The Myth of Leadership - Values

Values

The implications of the peer principle require that the following values be recognized, respected, and implemented:

  1. Openness with information – as opposed to the secrecy allowed and considered legitimate with leaders and leadership.
  2. Transparency in the decision-making process, which requires greater participation of all affected parties – as opposed to the top-down and behind closed door decision-making allowed and considered legitimate with leaders and leadership.
  3. Cooperation and sharing of management roles and responsibilities, which requires the exercise of power-in-common – as opposed to the command and control nature of the exercise of power-over allowed and considered legitimate with leaders and leadership.
  4. Commitment to peer deliberation as the legitimate exercise of authority – as opposed to the rank-based exercise of coercive, manipulative, or even persuasive authority allowed and considered legitimate with leaders and leadership.

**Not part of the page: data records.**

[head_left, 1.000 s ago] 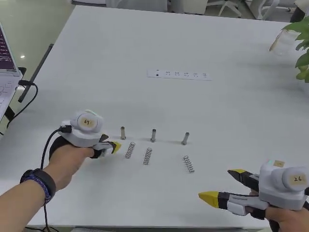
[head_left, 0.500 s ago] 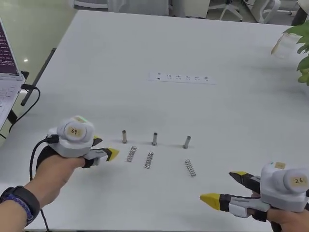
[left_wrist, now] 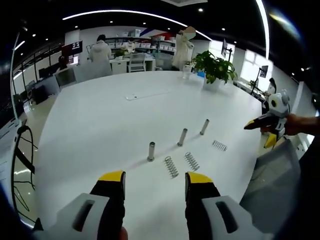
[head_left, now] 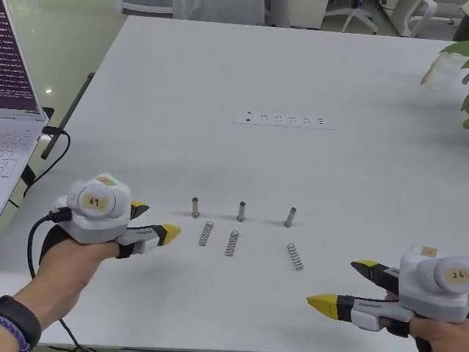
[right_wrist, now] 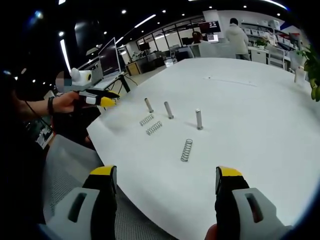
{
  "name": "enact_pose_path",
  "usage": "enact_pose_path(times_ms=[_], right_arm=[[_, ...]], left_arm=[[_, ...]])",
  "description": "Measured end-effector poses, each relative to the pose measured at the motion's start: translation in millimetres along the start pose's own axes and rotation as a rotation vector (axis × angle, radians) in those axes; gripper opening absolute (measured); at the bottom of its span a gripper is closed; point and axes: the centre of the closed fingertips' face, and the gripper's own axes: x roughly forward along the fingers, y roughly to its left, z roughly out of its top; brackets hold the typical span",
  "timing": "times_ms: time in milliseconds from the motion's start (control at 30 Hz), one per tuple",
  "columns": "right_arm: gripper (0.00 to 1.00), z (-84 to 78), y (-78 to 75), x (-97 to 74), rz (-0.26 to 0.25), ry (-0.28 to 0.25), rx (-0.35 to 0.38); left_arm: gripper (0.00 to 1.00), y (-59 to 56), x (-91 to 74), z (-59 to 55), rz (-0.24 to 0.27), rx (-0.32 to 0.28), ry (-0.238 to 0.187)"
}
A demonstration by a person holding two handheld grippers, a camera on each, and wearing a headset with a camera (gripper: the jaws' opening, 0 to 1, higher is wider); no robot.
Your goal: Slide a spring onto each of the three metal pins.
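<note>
Three short grey metal pins (head_left: pixel 241 211) stand upright in a row on the wide white counter (head_left: pixel 308 66); three small coiled wire springs (head_left: pixel 232 243) lie flat just on the near side of the pins, one before each, none threaded on; the yellow-tipped left tongs (head_left: pixel 155 220) are held spread and empty just left of the pins; the yellow-tipped right tongs (head_left: pixel 341 283), spread wide and empty, sit nearer and right of the pins, well apart.
</note>
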Motion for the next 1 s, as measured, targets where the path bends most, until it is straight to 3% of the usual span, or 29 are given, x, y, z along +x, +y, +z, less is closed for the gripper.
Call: enact_pose_path(times_ms=[1000], right_arm=[[0.8,0.7,1.7,5.1,0.016,0.018,-0.012]], left_arm=[[0.61,-17.7,-34.3,-10.3,-0.008,-0.035,-0.055]])
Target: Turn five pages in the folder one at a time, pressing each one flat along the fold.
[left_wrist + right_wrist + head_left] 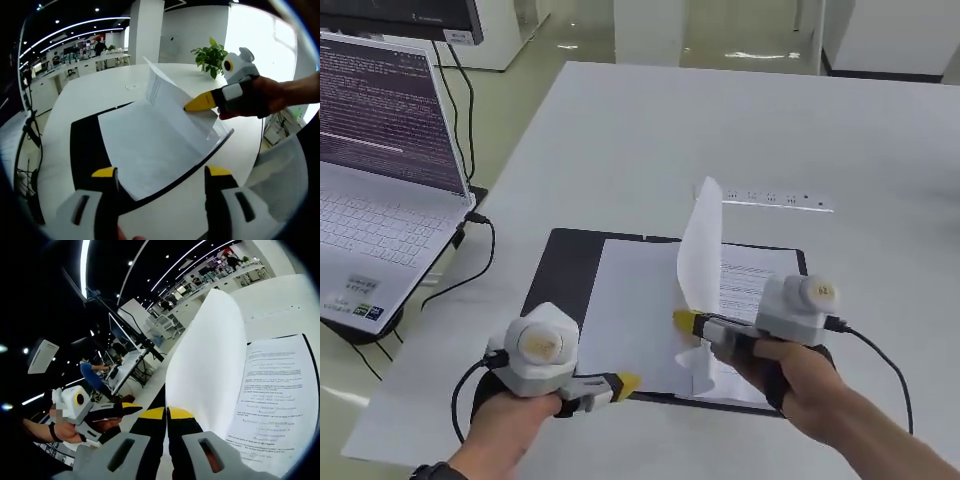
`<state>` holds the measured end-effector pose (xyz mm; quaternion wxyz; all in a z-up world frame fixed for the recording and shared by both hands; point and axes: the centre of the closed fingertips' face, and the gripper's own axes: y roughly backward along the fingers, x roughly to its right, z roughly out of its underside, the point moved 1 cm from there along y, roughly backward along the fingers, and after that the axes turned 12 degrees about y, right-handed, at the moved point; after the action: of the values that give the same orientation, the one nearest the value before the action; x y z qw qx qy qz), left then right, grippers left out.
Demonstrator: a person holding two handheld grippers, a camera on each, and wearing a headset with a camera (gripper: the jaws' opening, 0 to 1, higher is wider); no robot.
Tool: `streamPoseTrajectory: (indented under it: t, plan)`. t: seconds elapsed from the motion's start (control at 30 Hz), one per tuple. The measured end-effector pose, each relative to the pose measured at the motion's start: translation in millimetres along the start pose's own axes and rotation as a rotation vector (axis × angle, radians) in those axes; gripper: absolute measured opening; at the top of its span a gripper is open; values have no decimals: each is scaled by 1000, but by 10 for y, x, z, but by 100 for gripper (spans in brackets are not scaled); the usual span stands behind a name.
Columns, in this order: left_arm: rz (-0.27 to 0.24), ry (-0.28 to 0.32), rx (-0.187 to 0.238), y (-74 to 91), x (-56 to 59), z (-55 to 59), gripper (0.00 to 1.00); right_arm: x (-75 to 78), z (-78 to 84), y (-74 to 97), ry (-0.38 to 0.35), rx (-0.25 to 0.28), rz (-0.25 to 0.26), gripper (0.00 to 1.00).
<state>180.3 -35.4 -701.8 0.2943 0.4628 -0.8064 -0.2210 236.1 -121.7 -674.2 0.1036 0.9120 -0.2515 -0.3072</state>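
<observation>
A black folder (565, 270) lies open on the white table, a blank white sheet (630, 310) flat on its left half. My right gripper (682, 320) is shut on the lower edge of a page (700, 250) that stands lifted and curled above the fold. The right gripper view has this page (207, 360) rising from between the yellow tips, with a printed page (272, 395) flat to its right. My left gripper (625, 384) hovers open just off the folder's near edge. In the left gripper view the folder (85, 145) lies ahead of the open yellow tips (161, 172).
An open laptop (380, 180) stands on the left of the table, its black cable (470, 260) trailing toward the folder. A white power strip (775, 200) lies behind the folder. Bare tabletop (670, 120) stretches beyond.
</observation>
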Motion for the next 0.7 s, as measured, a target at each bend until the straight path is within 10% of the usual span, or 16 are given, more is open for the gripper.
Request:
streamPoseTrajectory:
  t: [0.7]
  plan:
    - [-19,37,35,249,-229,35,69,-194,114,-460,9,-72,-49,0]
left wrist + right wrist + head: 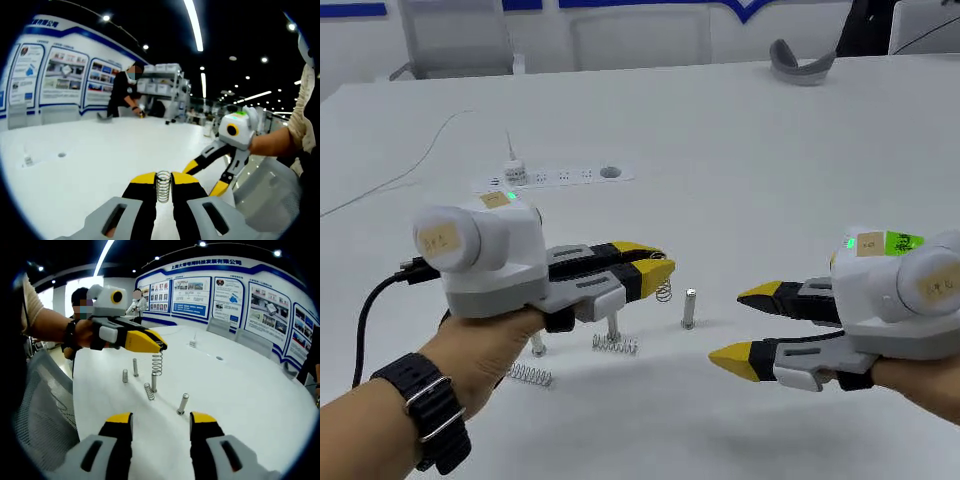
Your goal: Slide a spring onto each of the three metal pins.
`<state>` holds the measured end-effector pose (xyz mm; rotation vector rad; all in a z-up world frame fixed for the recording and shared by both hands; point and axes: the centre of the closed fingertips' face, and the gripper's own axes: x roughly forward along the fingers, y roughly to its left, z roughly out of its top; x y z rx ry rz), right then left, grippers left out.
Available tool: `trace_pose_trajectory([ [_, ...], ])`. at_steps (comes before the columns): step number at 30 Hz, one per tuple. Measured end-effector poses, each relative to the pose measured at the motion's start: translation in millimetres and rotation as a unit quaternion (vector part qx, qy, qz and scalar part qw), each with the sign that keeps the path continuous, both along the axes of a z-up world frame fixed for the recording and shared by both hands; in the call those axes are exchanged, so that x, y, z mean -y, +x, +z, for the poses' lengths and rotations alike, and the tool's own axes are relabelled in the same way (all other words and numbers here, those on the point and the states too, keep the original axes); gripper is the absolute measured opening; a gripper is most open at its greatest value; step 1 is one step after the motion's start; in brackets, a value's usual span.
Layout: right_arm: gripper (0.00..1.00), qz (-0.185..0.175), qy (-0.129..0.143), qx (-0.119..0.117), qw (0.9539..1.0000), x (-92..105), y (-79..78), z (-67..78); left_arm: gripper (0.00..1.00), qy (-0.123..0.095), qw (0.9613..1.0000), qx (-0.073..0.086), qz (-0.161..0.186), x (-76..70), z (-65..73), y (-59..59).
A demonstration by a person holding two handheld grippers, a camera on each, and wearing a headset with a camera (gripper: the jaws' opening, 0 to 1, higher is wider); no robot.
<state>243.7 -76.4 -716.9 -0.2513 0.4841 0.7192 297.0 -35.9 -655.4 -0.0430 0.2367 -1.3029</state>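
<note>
Head view: middle pin partly hidden under left gripper; rear pin cut off by left hand. Front pin seen whole, just ahead of left tips.

Left jaws narrowed onto held spring: top coils pinched, rest hung below tips. In right gripper view, held spring seen near top of middle pin; contact cannot be told.

2 loose springs lie on table below left gripper: first loose spring, second loose spring.

Right gripper spread wide, nothing gripped.
</note>
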Motion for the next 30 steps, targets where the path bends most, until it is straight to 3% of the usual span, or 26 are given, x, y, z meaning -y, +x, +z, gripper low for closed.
trace_pose_trajectory([
  [14, 0.6, -0.037, 0.01, 0.003, 0.9993, 30.9, -12.9, -3.7, 0.1, 0.015, 0.9999, -0.005, 0.006, 20.1, -14.7, 18.3],
  [23, 0.71, -0.05, 0.032, 0.012, 0.9982, 38.3, -18.2, -2.5, 0.1, 0.02, 0.9997, -0.011, 0.007, 29.4, -21.7, 23.4],
  [30, 0.76, -0.064, 0.032, 0.015, 0.9973, 46.0, -21.3, -4.4, 0.1, 0.028, 0.9996, -0.005, 0.006, 37.5, -27.1, 26.3],
])
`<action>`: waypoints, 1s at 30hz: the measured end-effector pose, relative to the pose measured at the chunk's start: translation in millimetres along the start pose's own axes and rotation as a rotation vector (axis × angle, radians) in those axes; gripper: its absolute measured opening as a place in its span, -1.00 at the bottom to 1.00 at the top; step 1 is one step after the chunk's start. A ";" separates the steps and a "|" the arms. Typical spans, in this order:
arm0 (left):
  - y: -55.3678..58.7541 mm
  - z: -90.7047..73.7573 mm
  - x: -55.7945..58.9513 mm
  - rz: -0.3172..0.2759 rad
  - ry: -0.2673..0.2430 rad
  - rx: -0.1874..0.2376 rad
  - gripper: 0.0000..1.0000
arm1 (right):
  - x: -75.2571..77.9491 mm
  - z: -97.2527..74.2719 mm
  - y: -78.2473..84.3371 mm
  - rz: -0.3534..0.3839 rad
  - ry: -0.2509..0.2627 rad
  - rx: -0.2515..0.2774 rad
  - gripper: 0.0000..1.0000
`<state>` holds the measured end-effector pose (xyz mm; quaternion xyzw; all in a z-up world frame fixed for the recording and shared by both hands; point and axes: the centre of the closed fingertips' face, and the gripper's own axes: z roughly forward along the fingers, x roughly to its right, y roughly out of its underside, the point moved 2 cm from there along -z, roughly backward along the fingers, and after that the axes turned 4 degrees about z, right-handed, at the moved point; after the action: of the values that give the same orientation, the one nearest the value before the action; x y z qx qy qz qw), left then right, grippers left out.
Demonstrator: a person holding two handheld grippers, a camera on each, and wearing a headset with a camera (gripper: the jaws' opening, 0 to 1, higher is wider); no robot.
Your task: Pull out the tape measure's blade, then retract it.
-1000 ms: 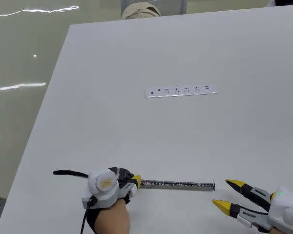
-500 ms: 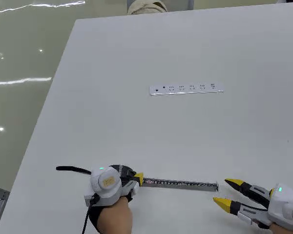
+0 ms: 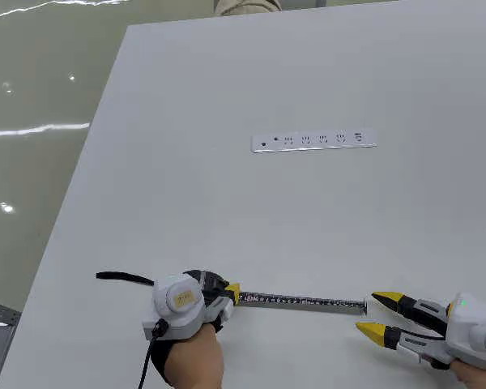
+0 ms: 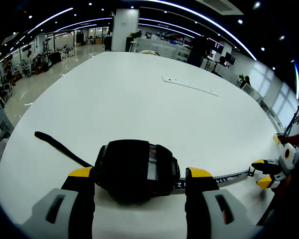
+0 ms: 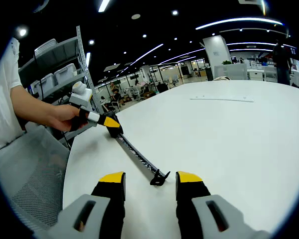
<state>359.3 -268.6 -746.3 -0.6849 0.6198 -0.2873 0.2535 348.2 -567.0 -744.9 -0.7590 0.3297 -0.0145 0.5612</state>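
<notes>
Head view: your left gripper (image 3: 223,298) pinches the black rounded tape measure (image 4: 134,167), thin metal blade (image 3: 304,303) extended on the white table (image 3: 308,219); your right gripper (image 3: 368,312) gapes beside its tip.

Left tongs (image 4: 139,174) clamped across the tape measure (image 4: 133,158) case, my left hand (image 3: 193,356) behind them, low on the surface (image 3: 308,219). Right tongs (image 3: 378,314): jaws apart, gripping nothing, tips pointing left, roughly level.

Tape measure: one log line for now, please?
left claw: shut on tape measure | blade: pulled out, flat on table | right claw: open, at blade tip
</notes>
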 end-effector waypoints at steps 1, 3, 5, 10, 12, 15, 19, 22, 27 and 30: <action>0.1 0.0 0.0 -0.001 -0.001 0.001 0.45 | 0.4 0.5 0.9 0.004 0.000 -0.001 -0.22; 0.3 0.2 -0.3 -0.004 -0.002 0.000 0.44 | 1.2 1.5 2.1 0.005 0.004 -0.006 -0.25; 0.8 0.5 -0.8 -0.003 -0.003 -0.002 0.43 | 1.8 2.5 3.0 0.012 0.000 -0.003 -0.26; 1.2 1.1 -2.1 -0.002 -0.007 -0.002 0.41 | 5.9 4.8 4.9 0.026 0.000 -0.003 -0.29; 1.2 1.5 -2.1 -0.002 -0.007 -0.002 0.41 | 6.3 6.1 7.0 0.033 0.000 -0.002 -0.31; 0.7 1.8 -2.1 -0.007 -0.007 -0.002 0.41 | 8.0 8.2 10.4 0.037 -0.001 -0.010 -0.31; 1.0 2.0 -2.8 -0.005 -0.007 -0.004 0.38 | 7.6 10.7 9.4 0.041 -0.005 -0.008 -0.34; 1.2 2.0 -2.0 0.000 -0.008 -0.002 0.40 | 8.6 12.0 7.3 0.041 -0.009 -0.005 -0.36; 1.1 1.8 -2.2 -0.001 -0.009 -0.002 0.40 | 7.9 13.8 7.0 0.043 -0.026 -0.005 -0.40; 1.3 1.9 -2.5 0.004 -0.008 -0.002 0.39 | 5.6 14.8 6.7 0.049 -0.041 -0.008 -0.43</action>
<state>359.5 -266.2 -748.8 -0.6852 0.6204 -0.2832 0.2558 355.2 -558.5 -758.0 -0.7531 0.3367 0.0161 0.5649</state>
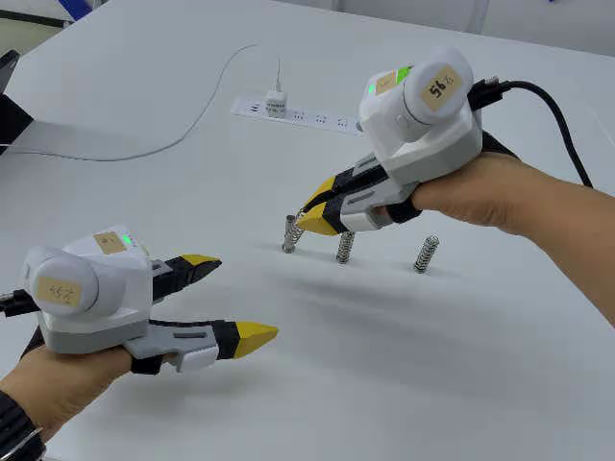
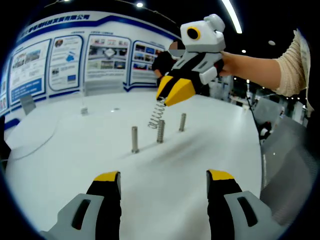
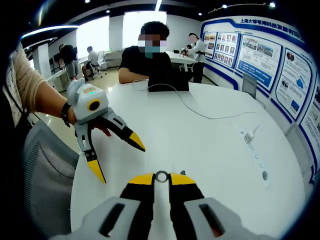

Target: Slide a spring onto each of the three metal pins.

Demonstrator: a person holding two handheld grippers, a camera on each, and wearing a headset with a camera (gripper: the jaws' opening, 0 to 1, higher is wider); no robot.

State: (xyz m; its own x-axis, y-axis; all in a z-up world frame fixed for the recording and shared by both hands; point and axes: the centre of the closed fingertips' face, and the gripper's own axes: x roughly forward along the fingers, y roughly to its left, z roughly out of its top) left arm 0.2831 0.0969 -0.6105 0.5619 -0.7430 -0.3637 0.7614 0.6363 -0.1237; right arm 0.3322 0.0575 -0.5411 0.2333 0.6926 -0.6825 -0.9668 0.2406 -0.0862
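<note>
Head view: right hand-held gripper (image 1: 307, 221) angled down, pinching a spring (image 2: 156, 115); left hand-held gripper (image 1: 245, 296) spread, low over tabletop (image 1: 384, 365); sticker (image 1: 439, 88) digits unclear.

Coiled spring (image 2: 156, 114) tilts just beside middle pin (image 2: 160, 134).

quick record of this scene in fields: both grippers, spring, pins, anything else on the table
left gripper: open, empty, apart from the pins
right gripper: shut on a spring, above the pins
spring: tilted, seems not seated yet
pins: three, upright, in a row on the table
other: power strip, beyond the pins
</note>
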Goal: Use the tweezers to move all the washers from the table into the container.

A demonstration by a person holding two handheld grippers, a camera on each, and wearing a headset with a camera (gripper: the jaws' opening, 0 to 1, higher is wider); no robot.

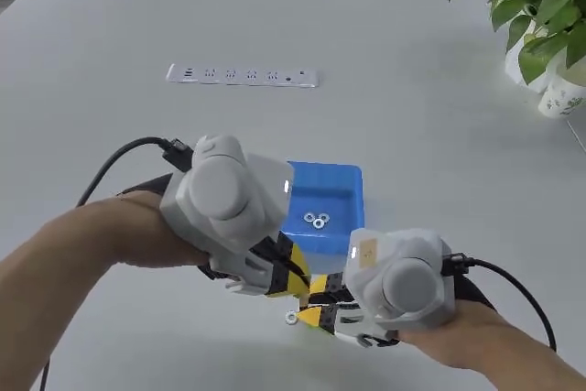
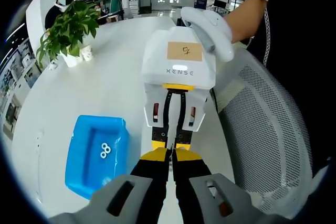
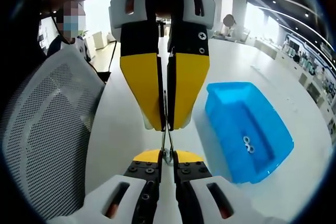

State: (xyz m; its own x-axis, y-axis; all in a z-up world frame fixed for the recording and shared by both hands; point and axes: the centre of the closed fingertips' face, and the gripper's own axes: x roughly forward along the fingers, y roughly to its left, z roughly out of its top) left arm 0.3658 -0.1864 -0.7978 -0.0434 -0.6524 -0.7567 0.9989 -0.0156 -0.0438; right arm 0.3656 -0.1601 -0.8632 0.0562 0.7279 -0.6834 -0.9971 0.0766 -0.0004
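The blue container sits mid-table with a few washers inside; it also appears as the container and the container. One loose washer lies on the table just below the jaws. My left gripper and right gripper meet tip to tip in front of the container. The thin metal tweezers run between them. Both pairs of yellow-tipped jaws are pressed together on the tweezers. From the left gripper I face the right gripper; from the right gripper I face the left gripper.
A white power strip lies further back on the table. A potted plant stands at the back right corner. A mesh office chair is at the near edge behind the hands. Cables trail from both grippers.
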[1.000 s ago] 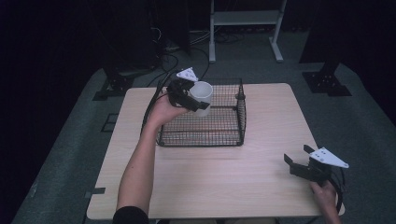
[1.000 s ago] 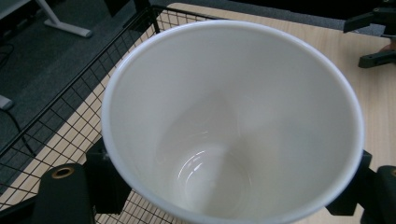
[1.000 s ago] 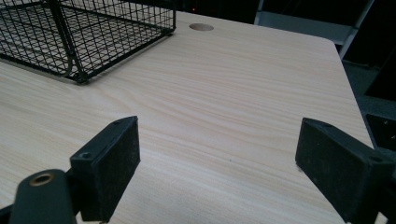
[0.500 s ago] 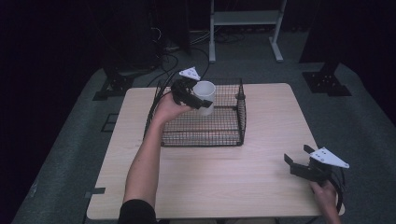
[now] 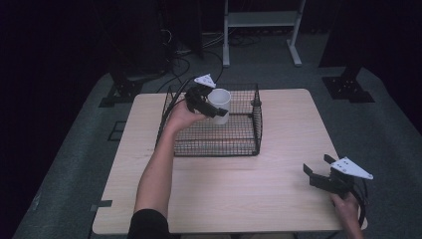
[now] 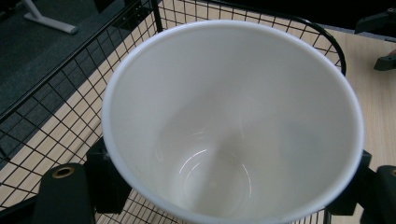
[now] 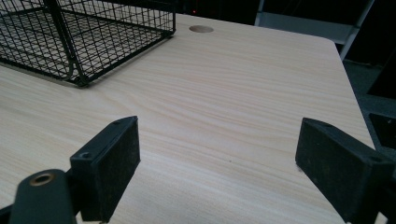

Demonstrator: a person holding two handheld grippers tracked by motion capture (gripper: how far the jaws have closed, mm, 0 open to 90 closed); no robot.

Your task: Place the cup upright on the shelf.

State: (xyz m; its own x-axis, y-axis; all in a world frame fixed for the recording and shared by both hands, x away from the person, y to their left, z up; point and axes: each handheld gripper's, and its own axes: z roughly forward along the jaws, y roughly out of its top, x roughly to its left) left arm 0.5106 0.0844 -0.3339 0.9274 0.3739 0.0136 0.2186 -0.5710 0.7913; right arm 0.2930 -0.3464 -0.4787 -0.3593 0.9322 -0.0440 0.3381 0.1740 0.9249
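Left gripper (image 5: 206, 103) clamps the cup (image 5: 219, 105), now lowered slightly over the basket (image 5: 214, 144), upper centre; right gripper (image 5: 318, 172) stays wide.

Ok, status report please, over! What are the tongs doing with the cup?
Left tongs shut on the white cup, held over the wire basket. Right tongs open, nothing held, low over the table. Cup looks empty, nothing in the way.

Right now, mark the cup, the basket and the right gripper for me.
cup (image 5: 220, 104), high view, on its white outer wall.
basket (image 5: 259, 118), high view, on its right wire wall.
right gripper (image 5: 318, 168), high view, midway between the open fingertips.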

Read more about this topic:  The Myth Of Leadership

Famous quotes containing the word values:

    The values to which the conservative appeals are inevitably caricatured by the individuals designated to put them into practice.
    Harold Rosenberg (1906–1978)

    We cannot spare our children the influence of harmful values by turning off the television any more than we can keep them home forever or revamp the world before they get there. Merely keeping them in the dark is no protection and, in fact, can make them vulnerable and immature.
    Polly Berrien Berends (20th century)

    During our twenties...we act toward the new adulthood the way sociologists tell us new waves of immigrants acted on becoming Americans: we adopt the host culture’s values in an exaggerated and rigid fashion until we can rethink them and make them our own. Our idea of what adults are and what we’re supposed to be is composed of outdated childhood concepts brought forward.